I tried to re-produce the same problem on Linux to Linux, even if i take smallest configuration NFS server, I don't see NFS clients are having issues with Linux NFS servers, when it comes to accessing 1000's of files.

Is there anything else I should take a look at FreeBSD server side?


----------



## find&grep (Oct 7, 2017)

I would like add one more point here, soft with timeo options works fine. but some times it fails with timeout error, but I am realy concern about data corruption by using soft option instead of hard NFS mount.


----------



## Oko (Oct 7, 2017)

find&grep said:


> Hi All,
> 
> I have been facing a strange problem on AWS, where i created a large freebsd NFS server, with the below configuration.
> 
> My Throughput to writing a file is 600-800MBPS and reading files are much higher. I have no issues with throughput, but the problem is with while accessing a folder which has several 1000's of files makes NFS client hangs,


Has nothing to do with AWS, NFS, file system you are using, or FreeBSD for that mater. It has everything to do with the fact that you have hundreds of thousands of small files. I am surprised that you didn't run our of inodes. My friend you have so much metadata that you are bringing the system to its knees. It doesn't matter how small is a file. Its metadata is no smaller than the metadata of very large files. Now multiply that with 100 000 and you are in troubles. I have dealt with such problems at work (Carnegie Mellon University) when we were dealing with millions of tiny files. I am guessing you are in the same business of statistical data mining. Welcome to the club 

You have to make directories smaller. You will not be able to use NFS (neither sync nor async) to export such files to other machines. You will probably have to use SAN.


----------



## find&grep (Oct 9, 2017)

Oko said:


> Has nothing to do with AWS, NFS, file system you are using, or FreeBSD for that mater. It has everything to do with the fact that you have hundreds of thousands of small files. I am surprised that you didn't run our of inodes. My friend you have so much metadata that you are bringing the system to its knees. It doesn't matter how small is a file. Its metadata is no smaller than the metadata of very large files. Now multiply that with 100 000 and you are in troubles. I have dealt with such problems at work (Carnegie Mellon University) when we were dealing with millions of tiny files. I am guessing you are in the same business of statistical data mining. Welcome to the club
> 
> You have to make directories smaller. You will not be able to use NFS (neither sync nor async) to export such files to other machines. You will probably have to use SAN.

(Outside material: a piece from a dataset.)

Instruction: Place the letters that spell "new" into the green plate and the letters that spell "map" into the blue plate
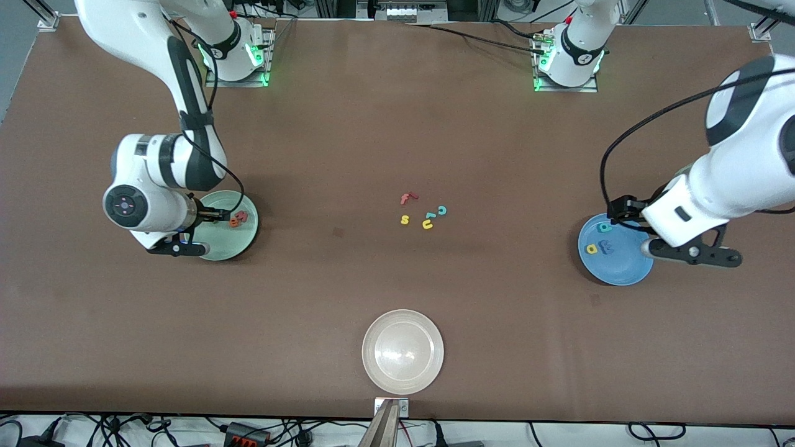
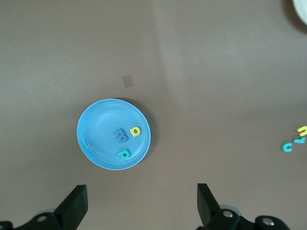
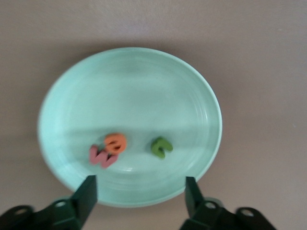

Hi Oka, Thanks for the detailed explanation, but the same issue is not found when i use a tiny Linux server with Linux Client combination. though I have little latency while using ls command, the client is not impacting.

Is there anyway I can tune freebsd ZFS metadata ?


----------



## Oko (Oct 9, 2017)

find&grep said:


> Hi Oka, Thanks for the detailed explanation, but the same issue is not found when i use a tiny Linux server with Linux Client combination. though I have little latency while using ls command, the client is not impacting.
> 
> Is there anyway I can tune freebsd ZFS metadata ?


Linux is probably doing async writes and XFS can't do COW and checksum anyway. No question that it is faster. The real question is how much do you care for safety of your data. If the answer is I care but I could live with very low probability of data loss go with Linux. if you truly care about data loss and data integrity you are using the right tool.


----------